#### [ASSIGNMENT]
The whole of the data is to be duplicated precisely.

#### [RAW DATA]
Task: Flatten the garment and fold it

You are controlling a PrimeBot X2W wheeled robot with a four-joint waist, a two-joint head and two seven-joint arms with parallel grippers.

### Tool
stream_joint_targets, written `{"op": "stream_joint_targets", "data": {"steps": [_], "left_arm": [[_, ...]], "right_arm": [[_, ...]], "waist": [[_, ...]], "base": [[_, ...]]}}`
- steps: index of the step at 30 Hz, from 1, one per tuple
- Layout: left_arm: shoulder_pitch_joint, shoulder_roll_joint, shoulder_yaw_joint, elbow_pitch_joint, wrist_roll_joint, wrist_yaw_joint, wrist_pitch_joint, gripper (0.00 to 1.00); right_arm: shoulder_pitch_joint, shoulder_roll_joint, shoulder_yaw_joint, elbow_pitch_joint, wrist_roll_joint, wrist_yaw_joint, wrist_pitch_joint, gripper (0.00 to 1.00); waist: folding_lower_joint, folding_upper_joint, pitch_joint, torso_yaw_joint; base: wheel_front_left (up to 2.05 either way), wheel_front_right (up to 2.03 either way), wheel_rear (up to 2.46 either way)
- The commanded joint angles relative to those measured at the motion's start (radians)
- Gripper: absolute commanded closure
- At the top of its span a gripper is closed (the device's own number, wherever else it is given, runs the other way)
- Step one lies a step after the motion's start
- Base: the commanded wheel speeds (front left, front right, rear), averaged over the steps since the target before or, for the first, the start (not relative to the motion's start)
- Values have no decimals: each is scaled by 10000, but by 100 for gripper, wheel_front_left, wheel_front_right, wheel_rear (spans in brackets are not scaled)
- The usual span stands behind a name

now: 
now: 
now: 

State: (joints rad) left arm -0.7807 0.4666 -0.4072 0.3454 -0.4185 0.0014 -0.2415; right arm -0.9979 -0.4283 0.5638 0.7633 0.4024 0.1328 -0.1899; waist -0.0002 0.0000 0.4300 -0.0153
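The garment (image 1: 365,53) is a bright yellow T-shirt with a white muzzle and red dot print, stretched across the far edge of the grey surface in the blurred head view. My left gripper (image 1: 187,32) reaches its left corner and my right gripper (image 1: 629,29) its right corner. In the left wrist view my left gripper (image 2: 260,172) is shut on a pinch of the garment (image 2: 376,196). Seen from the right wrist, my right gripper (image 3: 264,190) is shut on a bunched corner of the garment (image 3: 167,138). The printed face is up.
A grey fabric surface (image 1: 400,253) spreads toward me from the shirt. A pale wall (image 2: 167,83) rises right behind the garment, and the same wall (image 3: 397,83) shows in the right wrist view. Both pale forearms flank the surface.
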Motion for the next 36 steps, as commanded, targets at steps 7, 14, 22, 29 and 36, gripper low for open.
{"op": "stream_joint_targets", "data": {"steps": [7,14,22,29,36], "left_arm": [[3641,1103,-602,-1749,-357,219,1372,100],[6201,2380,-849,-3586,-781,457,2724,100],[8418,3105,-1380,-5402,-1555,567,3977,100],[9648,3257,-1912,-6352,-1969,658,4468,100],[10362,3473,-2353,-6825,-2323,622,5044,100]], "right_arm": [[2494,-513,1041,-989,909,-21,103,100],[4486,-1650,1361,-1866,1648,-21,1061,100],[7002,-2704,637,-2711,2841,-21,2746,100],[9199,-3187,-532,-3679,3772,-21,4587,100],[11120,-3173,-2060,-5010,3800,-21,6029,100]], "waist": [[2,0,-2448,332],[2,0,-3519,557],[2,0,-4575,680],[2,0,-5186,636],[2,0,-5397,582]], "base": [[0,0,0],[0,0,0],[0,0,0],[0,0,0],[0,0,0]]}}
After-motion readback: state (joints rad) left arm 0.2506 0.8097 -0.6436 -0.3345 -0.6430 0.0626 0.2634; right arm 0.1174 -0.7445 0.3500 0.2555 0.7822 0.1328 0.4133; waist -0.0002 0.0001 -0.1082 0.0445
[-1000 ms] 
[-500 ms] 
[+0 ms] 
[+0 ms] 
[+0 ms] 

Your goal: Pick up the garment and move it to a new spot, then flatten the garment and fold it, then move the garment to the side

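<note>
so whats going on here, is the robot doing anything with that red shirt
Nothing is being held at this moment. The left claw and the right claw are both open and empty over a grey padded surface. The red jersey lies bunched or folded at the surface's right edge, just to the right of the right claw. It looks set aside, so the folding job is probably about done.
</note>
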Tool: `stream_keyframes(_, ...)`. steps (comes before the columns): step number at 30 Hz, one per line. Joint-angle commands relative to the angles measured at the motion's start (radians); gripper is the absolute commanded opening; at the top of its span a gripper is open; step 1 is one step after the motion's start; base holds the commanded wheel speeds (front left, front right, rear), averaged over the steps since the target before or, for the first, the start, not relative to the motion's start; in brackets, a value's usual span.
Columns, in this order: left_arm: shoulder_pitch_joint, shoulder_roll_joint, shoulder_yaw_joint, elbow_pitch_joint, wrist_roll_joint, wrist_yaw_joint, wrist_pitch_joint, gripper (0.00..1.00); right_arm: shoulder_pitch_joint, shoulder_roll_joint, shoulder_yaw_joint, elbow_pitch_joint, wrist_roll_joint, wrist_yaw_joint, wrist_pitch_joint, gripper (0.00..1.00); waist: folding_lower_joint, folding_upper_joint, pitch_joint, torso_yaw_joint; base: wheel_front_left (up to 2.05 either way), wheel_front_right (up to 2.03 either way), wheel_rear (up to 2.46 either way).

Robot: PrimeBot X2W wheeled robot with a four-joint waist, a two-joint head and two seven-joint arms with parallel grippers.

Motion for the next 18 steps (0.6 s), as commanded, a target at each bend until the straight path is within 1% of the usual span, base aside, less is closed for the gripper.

#### [ANSWER SPACE]
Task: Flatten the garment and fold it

You are controlling a PrimeBot X2W wheeled robot with a four-joint waist, a two-joint head and two seven-joint arms with parallel grippers.

### Tool
stream_joint_targets, written `{"op": "stream_joint_targets", "data": {"steps": [_], "left_arm": [[_, ...]], "right_arm": [[_, ...]], "waist": [[_, ...]], "base": [[_, ...]]}}`
- steps: index of the step at 30 Hz, from 1, one per tuple
- Layout: left_arm: shoulder_pitch_joint, shoulder_roll_joint, shoulder_yaw_joint, elbow_pitch_joint, wrist_roll_joint, wrist_yaw_joint, wrist_pitch_joint, gripper (0.00 to 1.00); right_arm: shoulder_pitch_joint, shoulder_roll_joint, shoulder_yaw_joint, elbow_pitch_joint, wrist_roll_joint, wrist_yaw_joint, wrist_pitch_joint, gripper (0.00 to 1.00); waist: folding_lower_joint, folding_upper_joint, pitch_joint, torso_yaw_joint; base: wheel_front_left (up to 2.05 either way), wheel_front_right (up to 2.03 either way), wheel_rear (up to 2.46 either way)
- The commanded joint angles relative to those measured at the motion's start (radians)
- Gripper: absolute commanded closure
- At the top of its span a gripper is closed (the device's own number, wherever else it is given, runs the other way)
- Step one lies a step after the motion's start
- Base: the commanded wheel speeds (front left, front right, rear), averaged over the steps since the target before or, for the first, the start (not relative to the motion's start)
- Values have no decimals: each is scaled by 10000, but by 100 for gripper, wheel_front_left, wheel_front_right, wheel_rear (spans in brackets are not scaled)
- The usual span stands behind a name

now: 
now: 
now: 

State: (joints rad) left arm -0.7807 0.4666 -0.4072 0.3454 -0.4185 0.0014 -0.2415; right arm -0.9979 -0.4283 0.5638 0.7633 0.4024 0.1328 -0.1899; waist -0.0002 0.0000 0.4300 -0.0153
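The garment (image 1: 365,53) is a bright yellow T-shirt with a white muzzle and red dot print, stretched across the far edge of the grey surface in the blurred head view. My left gripper (image 1: 187,32) reaches its left corner and my right gripper (image 1: 629,29) its right corner. In the left wrist view my left gripper (image 2: 260,172) is shut on a pinch of the garment (image 2: 376,196). Seen from the right wrist, my right gripper (image 3: 264,190) is shut on a bunched corner of the garment (image 3: 167,138). The printed face is up.
A grey fabric surface (image 1: 400,253) spreads toward me from the shirt. A pale wall (image 2: 167,83) rises right behind the garment, and the same wall (image 3: 397,83) shows in the right wrist view. Both pale forearms flank the surface.
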Motion for the next 36 steps, as commanded, targets at steps 7, 14, 22, 29 and 36, gripper low for open.
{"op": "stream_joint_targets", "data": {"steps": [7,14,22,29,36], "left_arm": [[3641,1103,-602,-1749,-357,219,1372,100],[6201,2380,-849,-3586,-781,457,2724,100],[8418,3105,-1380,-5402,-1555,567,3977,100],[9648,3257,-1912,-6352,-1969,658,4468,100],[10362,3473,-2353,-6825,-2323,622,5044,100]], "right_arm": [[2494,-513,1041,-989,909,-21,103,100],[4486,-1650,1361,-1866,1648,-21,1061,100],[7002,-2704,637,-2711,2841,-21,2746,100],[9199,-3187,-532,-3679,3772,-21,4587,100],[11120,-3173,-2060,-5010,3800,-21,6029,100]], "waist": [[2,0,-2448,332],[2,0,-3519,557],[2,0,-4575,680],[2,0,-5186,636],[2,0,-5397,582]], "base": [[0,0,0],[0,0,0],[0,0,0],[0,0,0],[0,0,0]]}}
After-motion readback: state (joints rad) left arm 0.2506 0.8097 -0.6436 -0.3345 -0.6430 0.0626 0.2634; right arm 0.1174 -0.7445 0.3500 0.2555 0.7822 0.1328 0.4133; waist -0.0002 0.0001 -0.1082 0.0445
[-1000 ms] 
[-500 ms] 
[+0 ms] 
[+0 ms] 
[+0 ms] 

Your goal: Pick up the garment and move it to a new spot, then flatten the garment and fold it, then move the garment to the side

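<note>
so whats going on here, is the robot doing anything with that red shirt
Nothing is being held at this moment. The left claw and the right claw are both open and empty over a grey padded surface. The red jersey lies bunched or folded at the surface's right edge, just to the right of the right claw. It looks set aside, so the folding job is probably about done.
</note>
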Tool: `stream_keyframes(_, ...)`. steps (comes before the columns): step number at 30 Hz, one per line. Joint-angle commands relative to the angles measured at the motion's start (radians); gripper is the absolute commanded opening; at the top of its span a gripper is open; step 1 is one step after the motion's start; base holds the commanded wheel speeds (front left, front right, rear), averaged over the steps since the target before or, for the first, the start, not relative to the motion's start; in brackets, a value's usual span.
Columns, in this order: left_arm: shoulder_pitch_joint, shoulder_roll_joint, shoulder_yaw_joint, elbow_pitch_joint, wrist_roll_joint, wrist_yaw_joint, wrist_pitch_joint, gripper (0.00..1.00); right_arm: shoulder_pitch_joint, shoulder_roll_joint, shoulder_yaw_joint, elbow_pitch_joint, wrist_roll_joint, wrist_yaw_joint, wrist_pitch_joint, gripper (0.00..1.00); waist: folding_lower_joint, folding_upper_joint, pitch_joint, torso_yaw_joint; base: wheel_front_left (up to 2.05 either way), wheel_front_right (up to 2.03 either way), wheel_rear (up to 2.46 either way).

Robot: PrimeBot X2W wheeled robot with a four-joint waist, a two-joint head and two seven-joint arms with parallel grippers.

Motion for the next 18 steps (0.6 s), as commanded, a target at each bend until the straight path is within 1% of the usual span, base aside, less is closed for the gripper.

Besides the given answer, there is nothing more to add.